In ancient Hebrew the word yireh could idiomatically carry with it an idea of “provision”. Yet literally it was then, as today, a form of the verb “To See”. “God will see for Himself the Lamb” (22:8); “YHVH will see; as it is said to this day, ‘In the Mount of YHVH it will be seen”(22:14). God’s “seeing”, and our being “in His sight” is so important! We believe this to be a reason so much emphasis is placed throughout Scripture on the importance of dwelling “in the light of His face” (Psalm 44:3; 80:19)—“seeking His face” (Psalm 27:8-9)—“finding grace in the eyes of the LORD” (Genesis 6:8). If there is nothing coming between us and His face (the place of His “seeing”), all the provision for our journey will be there. Lastly, God had indeed “seen/provided the Lamb”. Isaiah 53:11 uses the same word— “He shall see the labor of His soul, and be satisfied. By His knowledge My righteous Servant shall justify many, for He shall bear their iniquities.”

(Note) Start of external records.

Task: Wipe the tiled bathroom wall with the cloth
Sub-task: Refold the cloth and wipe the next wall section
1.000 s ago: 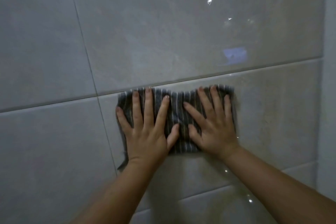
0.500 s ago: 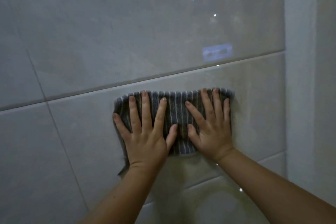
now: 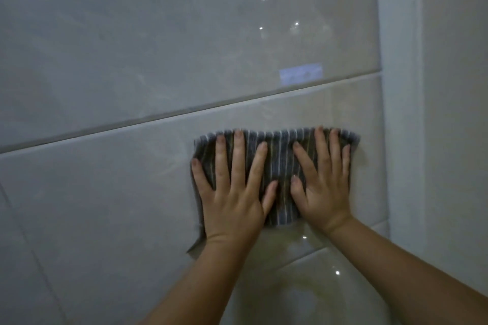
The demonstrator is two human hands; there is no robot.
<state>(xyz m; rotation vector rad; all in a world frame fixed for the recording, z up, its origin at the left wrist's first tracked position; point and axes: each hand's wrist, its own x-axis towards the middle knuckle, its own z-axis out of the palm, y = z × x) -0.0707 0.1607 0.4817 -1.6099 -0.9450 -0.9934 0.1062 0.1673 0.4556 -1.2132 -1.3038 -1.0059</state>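
Pressing the striped cloth [image 3: 281, 163] flat on the tiled wall [image 3: 132, 60]; left hand [image 3: 233, 198] and right hand [image 3: 323, 192] splayed, fingers straight, gripping nothing

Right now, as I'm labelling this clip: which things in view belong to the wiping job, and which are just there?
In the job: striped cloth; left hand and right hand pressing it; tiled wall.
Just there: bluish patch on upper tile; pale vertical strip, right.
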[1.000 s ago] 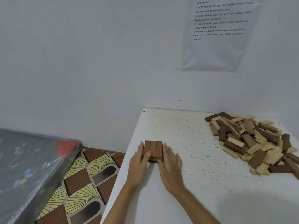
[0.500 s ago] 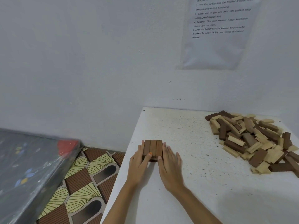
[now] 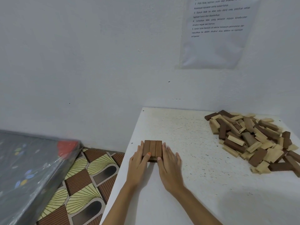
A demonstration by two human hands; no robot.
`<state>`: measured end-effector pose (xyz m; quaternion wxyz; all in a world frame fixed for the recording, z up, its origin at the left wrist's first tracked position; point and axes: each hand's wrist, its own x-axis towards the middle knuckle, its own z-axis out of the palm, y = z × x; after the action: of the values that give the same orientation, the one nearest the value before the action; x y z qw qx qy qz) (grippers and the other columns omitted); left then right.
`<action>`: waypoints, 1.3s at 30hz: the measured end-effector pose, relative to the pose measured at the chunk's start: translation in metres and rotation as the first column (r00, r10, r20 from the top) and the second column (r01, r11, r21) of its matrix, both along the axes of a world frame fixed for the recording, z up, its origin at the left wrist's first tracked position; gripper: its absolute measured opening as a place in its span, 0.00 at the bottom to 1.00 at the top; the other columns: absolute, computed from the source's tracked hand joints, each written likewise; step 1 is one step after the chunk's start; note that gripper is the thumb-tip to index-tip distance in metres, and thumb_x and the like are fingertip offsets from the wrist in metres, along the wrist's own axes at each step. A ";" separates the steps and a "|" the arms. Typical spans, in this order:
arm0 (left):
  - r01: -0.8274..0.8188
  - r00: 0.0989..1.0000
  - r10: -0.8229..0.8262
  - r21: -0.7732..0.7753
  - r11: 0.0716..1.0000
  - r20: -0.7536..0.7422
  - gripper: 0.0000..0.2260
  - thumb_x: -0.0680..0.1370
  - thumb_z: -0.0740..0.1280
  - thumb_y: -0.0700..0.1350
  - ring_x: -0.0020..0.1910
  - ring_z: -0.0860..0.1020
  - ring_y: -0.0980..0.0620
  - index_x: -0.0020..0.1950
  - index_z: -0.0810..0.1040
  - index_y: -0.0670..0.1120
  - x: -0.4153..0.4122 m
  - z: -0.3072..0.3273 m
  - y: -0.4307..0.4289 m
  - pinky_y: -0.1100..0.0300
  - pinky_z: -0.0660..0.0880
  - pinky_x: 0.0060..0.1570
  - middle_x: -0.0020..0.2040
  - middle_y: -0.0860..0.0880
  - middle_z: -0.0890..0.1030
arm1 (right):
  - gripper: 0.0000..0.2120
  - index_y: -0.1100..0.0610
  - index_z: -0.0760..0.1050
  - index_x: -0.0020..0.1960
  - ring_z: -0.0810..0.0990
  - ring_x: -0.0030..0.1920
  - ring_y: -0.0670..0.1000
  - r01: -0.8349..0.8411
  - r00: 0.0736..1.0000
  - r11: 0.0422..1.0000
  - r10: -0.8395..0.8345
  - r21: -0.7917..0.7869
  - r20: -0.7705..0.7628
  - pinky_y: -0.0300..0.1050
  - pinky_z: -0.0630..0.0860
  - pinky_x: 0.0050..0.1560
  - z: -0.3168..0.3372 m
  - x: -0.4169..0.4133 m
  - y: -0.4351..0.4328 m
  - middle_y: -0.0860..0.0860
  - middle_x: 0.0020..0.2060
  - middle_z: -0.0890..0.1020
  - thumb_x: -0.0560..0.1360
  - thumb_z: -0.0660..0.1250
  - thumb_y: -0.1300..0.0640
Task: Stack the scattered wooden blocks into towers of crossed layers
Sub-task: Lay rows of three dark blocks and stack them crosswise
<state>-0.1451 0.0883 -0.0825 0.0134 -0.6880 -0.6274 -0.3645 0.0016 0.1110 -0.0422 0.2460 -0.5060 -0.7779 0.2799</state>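
Note:
A low stack of dark brown blocks sits near the left edge of the white table; its top layer is three blocks side by side, with another layer just showing beneath. My left hand presses flat against the stack's left side, its thumb lying on the top. My right hand presses flat against the right side, fingers straight. A heap of scattered dark and pale wooden blocks lies at the table's far right.
A white wall rises right behind the table, with a printed instruction sheet taped to it. Left of the table, a plastic-wrapped dark mattress lies on a patterned floor mat. The table's left edge runs close to the stack.
Both hands stay pressed against the stack's sides; the left thumb has slid slightly onto the top. The view has shifted a little.

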 end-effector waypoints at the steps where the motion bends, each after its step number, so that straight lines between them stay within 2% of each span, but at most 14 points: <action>1: -0.034 0.999 0.034 -0.015 0.999 0.011 0.16 0.82 0.59 0.54 0.71 0.67 0.41 0.67 0.67 0.50 0.000 0.004 0.001 0.53 0.71 0.59 0.74 0.41 0.64 | 0.37 0.52 0.43 0.79 0.42 0.73 0.35 0.007 1.000 1.000 -0.007 -0.009 -0.027 0.37 0.30 0.72 0.001 0.000 0.000 0.43 0.77 0.52 0.73 0.32 0.39; 3: -0.091 0.987 0.102 -0.094 0.991 0.128 0.17 0.82 0.58 0.55 0.74 0.64 0.48 0.71 0.64 0.60 0.001 0.014 -0.003 0.49 0.65 0.71 0.76 0.49 0.64 | 0.30 0.51 0.47 0.79 0.45 0.72 0.33 0.034 0.990 0.998 -0.042 -0.055 -0.137 0.37 0.33 0.73 0.007 0.000 -0.001 0.41 0.76 0.55 0.79 0.40 0.42; 5: -0.090 0.946 0.135 -0.162 0.983 0.295 0.21 0.78 0.62 0.59 0.75 0.61 0.58 0.71 0.65 0.63 0.005 0.028 -0.006 0.47 0.57 0.75 0.75 0.59 0.65 | 0.23 0.50 0.52 0.78 0.49 0.70 0.34 0.054 0.949 0.984 -0.103 -0.168 -0.297 0.40 0.38 0.74 0.015 0.002 -0.002 0.37 0.72 0.57 0.83 0.49 0.52; 7: -0.082 0.842 0.177 -0.203 0.976 0.509 0.27 0.75 0.62 0.62 0.74 0.60 0.63 0.74 0.65 0.61 0.013 0.047 -0.011 0.49 0.54 0.77 0.74 0.63 0.65 | 0.23 0.49 0.56 0.77 0.54 0.73 0.39 0.028 0.865 0.953 -0.173 -0.301 -0.470 0.44 0.46 0.76 0.021 0.008 -0.001 0.39 0.72 0.59 0.83 0.54 0.58; 10: -0.107 0.600 0.174 -0.137 0.985 0.781 0.26 0.75 0.58 0.57 0.71 0.62 0.66 0.74 0.65 0.57 0.036 0.076 -0.012 0.60 0.57 0.72 0.73 0.61 0.66 | 0.22 0.48 0.60 0.75 0.63 0.72 0.43 -0.032 0.715 0.902 -0.281 -0.431 -0.641 0.39 0.59 0.70 0.028 0.023 0.001 0.44 0.72 0.67 0.83 0.56 0.59; 14: -0.013 0.585 0.060 -0.065 0.998 0.809 0.21 0.76 0.58 0.53 0.63 0.68 0.72 0.70 0.69 0.58 0.070 0.106 -0.009 0.77 0.63 0.58 0.64 0.69 0.72 | 0.16 0.49 0.69 0.70 0.74 0.64 0.46 0.020 0.644 0.909 -0.331 -0.417 -0.690 0.39 0.68 0.63 0.043 0.054 0.006 0.47 0.63 0.75 0.83 0.56 0.58; 17: 0.059 0.596 0.006 -0.052 0.997 0.803 0.17 0.79 0.60 0.49 0.62 0.71 0.67 0.68 0.72 0.55 0.102 0.118 0.001 0.68 0.68 0.60 0.64 0.63 0.75 | 0.13 0.52 0.74 0.63 0.79 0.54 0.49 0.120 0.613 0.924 -0.356 -0.362 -0.706 0.38 0.74 0.53 0.059 0.084 0.008 0.48 0.55 0.79 0.82 0.57 0.60; 22: 0.184 0.651 -0.070 -0.068 0.981 0.756 0.15 0.77 0.62 0.45 0.57 0.75 0.63 0.63 0.75 0.53 0.160 0.114 0.018 0.74 0.70 0.49 0.59 0.57 0.78 | 0.13 0.54 0.79 0.54 0.80 0.41 0.48 0.276 0.564 0.918 -0.395 -0.286 -0.725 0.33 0.74 0.42 0.070 0.153 0.016 0.52 0.46 0.83 0.80 0.58 0.65; 26: 0.281 0.709 -0.119 -0.123 0.952 0.695 0.15 0.78 0.64 0.37 0.54 0.76 0.61 0.60 0.77 0.53 0.206 0.105 0.029 0.71 0.71 0.48 0.55 0.56 0.80 | 0.13 0.57 0.81 0.49 0.79 0.40 0.48 0.394 0.526 0.871 -0.476 -0.293 -0.705 0.35 0.75 0.41 0.066 0.217 0.021 0.53 0.42 0.83 0.79 0.59 0.68; 31: 0.354 0.743 -0.154 -0.187 0.916 0.652 0.12 0.78 0.64 0.37 0.52 0.77 0.62 0.54 0.78 0.53 0.255 0.090 0.045 0.67 0.72 0.48 0.52 0.57 0.80 | 0.15 0.54 0.82 0.44 0.82 0.45 0.51 0.533 0.510 0.804 -0.553 -0.263 -0.659 0.44 0.77 0.50 0.050 0.284 0.028 0.51 0.41 0.84 0.77 0.61 0.70; 33: 0.378 0.765 -0.183 -0.200 0.904 0.618 0.11 0.78 0.65 0.37 0.52 0.76 0.62 0.53 0.79 0.52 0.271 0.086 0.053 0.69 0.71 0.47 0.51 0.58 0.80 | 0.18 0.50 0.81 0.42 0.82 0.46 0.49 0.573 0.585 0.800 -0.552 -0.179 -0.594 0.40 0.77 0.51 0.042 0.305 0.032 0.49 0.42 0.84 0.75 0.63 0.72; 35: 0.401 0.794 -0.229 -0.203 0.893 0.563 0.11 0.77 0.66 0.36 0.52 0.75 0.64 0.54 0.79 0.50 0.285 0.082 0.062 0.73 0.69 0.48 0.51 0.59 0.80 | 0.20 0.50 0.81 0.43 0.81 0.47 0.51 0.575 0.710 0.818 -0.513 -0.024 -0.483 0.45 0.78 0.52 0.033 0.323 0.038 0.48 0.43 0.84 0.72 0.64 0.75; 37: 0.394 0.833 -0.266 -0.183 0.901 0.485 0.10 0.76 0.67 0.36 0.52 0.74 0.63 0.54 0.80 0.47 0.297 0.079 0.072 0.73 0.68 0.50 0.51 0.56 0.78 | 0.18 0.52 0.82 0.49 0.78 0.47 0.53 0.558 0.821 0.816 -0.515 0.150 -0.248 0.49 0.74 0.48 0.024 0.337 0.045 0.45 0.43 0.81 0.70 0.67 0.73; 39: 0.335 0.867 -0.242 -0.150 0.930 0.435 0.10 0.75 0.67 0.36 0.52 0.75 0.58 0.54 0.80 0.47 0.304 0.075 0.086 0.66 0.72 0.53 0.51 0.54 0.77 | 0.17 0.51 0.82 0.54 0.72 0.47 0.51 0.516 0.844 0.809 -0.536 0.283 -0.008 0.47 0.65 0.44 0.020 0.347 0.048 0.44 0.43 0.75 0.69 0.71 0.66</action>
<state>0.1587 0.1741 -0.0072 -0.2496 -0.6798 -0.5422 -0.4262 0.3488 0.1591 -0.0223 0.3530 -0.6721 -0.6469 0.0721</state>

*Genesis 22:13. “Then Abraham lifted his eyes and looked, and there behind him was a ram caught in a thicket by its horn.” We believe that here lies an important part of the significance of the shofar or rams’ horn. Here, caught by its horn, was the symbol of God’s Provision for all humankind–the ‘Lamb of God which carries away the sin of the world’. The sound of the shofar is a sound of the redemptive work and victory of the Lamb. When it is blown in the timing and authority of the Ruah haKodesh (Holy Spirit/Wind)…demons tremble, and the hearts of God’s army are strengthened and renewed with courage and joy!